Exercise inputs -
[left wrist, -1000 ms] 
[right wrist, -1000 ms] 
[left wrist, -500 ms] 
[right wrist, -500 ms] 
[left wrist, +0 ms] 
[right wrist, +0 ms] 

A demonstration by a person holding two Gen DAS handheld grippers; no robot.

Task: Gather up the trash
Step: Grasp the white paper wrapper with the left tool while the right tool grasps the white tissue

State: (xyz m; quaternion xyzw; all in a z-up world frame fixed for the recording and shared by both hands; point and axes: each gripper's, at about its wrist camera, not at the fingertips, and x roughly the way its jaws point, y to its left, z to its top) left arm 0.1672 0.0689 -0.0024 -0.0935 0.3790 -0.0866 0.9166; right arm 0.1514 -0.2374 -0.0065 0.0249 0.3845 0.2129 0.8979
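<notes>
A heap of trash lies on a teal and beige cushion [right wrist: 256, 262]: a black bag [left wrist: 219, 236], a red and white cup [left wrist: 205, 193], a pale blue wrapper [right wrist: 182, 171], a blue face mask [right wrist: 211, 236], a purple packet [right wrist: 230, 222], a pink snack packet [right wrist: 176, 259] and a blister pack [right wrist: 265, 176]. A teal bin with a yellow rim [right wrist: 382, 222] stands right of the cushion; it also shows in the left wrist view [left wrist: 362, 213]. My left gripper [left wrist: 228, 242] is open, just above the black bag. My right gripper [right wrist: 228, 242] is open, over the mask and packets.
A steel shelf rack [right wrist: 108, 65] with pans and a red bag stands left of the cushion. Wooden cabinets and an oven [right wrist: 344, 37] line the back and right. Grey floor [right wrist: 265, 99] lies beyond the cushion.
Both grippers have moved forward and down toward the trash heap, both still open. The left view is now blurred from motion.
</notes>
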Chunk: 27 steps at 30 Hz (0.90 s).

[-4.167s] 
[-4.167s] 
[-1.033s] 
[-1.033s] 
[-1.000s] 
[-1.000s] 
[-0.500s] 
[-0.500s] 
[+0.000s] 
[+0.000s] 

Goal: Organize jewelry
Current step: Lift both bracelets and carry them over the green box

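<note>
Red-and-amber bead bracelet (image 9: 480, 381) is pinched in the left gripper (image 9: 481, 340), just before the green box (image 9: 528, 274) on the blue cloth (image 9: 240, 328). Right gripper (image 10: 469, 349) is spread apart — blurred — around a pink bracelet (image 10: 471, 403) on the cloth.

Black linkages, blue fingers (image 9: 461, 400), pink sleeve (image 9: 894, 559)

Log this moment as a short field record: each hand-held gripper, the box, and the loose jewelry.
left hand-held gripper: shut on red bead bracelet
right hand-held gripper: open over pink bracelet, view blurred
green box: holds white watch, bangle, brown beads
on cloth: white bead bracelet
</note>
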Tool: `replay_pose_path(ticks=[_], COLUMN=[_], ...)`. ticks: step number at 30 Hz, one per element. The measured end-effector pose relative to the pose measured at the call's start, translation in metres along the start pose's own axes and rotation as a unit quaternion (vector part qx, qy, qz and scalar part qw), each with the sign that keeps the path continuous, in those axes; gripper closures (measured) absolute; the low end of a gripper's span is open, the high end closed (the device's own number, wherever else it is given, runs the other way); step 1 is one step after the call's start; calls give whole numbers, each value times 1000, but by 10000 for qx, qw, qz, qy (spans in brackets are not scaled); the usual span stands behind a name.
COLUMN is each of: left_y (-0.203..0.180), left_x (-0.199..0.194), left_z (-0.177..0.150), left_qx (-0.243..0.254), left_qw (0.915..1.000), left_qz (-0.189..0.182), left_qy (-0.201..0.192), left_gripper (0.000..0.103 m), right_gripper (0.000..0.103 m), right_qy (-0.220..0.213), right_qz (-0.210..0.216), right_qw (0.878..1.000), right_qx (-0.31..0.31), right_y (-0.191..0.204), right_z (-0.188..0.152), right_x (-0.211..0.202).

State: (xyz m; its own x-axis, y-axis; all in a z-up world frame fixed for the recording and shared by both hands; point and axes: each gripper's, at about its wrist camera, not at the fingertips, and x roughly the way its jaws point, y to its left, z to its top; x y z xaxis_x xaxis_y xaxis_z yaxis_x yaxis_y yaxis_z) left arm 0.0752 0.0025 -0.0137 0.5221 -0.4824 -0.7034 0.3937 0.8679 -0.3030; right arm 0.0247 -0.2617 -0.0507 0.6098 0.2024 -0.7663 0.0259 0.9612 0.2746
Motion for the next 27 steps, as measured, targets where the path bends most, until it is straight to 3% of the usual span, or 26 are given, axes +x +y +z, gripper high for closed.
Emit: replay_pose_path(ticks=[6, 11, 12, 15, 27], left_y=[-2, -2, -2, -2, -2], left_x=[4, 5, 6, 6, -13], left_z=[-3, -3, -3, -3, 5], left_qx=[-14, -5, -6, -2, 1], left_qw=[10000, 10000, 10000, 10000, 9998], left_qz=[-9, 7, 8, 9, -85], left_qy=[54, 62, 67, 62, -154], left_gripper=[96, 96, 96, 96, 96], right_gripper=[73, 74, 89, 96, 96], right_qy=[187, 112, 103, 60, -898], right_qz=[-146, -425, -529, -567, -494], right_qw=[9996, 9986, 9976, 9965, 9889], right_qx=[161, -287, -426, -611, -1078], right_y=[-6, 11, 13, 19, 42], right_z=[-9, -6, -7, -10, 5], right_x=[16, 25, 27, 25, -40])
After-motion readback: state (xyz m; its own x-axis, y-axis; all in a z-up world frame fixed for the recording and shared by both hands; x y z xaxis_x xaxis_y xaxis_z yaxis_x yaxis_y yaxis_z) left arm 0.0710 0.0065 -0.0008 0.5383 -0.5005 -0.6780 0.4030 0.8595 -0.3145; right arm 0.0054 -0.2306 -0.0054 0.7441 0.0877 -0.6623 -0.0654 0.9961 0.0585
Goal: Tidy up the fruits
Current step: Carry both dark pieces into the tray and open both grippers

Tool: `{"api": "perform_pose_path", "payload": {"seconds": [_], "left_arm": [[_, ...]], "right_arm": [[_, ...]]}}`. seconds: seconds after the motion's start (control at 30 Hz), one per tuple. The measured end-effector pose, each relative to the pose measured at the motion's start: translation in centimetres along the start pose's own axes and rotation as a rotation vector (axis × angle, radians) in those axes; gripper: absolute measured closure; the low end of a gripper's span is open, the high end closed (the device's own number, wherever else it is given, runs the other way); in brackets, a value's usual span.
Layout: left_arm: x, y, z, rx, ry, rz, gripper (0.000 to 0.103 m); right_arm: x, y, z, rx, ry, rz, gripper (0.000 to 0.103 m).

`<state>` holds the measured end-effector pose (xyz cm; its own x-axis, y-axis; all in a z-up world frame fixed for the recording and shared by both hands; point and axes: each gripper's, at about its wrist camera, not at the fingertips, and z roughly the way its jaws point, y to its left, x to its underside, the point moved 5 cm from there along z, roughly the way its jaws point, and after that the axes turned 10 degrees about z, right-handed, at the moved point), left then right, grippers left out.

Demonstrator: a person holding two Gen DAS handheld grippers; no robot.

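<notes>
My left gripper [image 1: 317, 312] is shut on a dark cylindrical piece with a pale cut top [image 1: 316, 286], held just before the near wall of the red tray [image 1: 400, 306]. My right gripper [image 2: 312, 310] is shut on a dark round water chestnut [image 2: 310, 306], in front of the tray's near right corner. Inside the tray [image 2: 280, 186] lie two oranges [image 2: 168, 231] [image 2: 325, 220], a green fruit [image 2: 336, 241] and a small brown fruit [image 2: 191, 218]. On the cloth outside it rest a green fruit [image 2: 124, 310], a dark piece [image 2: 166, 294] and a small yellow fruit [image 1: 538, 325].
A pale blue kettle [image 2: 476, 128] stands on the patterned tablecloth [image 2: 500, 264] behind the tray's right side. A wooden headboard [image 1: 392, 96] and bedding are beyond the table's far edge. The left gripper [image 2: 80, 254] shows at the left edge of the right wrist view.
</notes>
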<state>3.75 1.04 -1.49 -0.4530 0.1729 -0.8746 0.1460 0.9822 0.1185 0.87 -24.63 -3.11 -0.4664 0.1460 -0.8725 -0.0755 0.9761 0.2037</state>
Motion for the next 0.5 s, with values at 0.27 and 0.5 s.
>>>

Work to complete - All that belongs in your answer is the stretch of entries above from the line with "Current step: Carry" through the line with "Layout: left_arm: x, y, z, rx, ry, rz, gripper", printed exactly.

Answer to this problem -
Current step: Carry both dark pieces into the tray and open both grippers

Tool: `{"api": "perform_pose_path", "payload": {"seconds": [_], "left_arm": [[_, ...]], "right_arm": [[_, ...]]}}`. seconds: seconds after the motion's start (control at 30 Hz), one per tuple. The measured end-effector pose, each relative to the pose measured at the motion's start: translation in centimetres along the start pose's own axes and rotation as a rotation vector (axis × angle, radians) in those axes; gripper: absolute measured closure; the low end of a gripper's span is open, the high end closed (the device's own number, wherever else it is given, runs the other way); in brackets, a value's usual span.
Layout: left_arm: x, y, z, rx, ry, rz, gripper (0.000 to 0.103 m); right_arm: x, y, z, rx, ry, rz, gripper (0.000 to 0.103 m).

This brings the exercise to completion.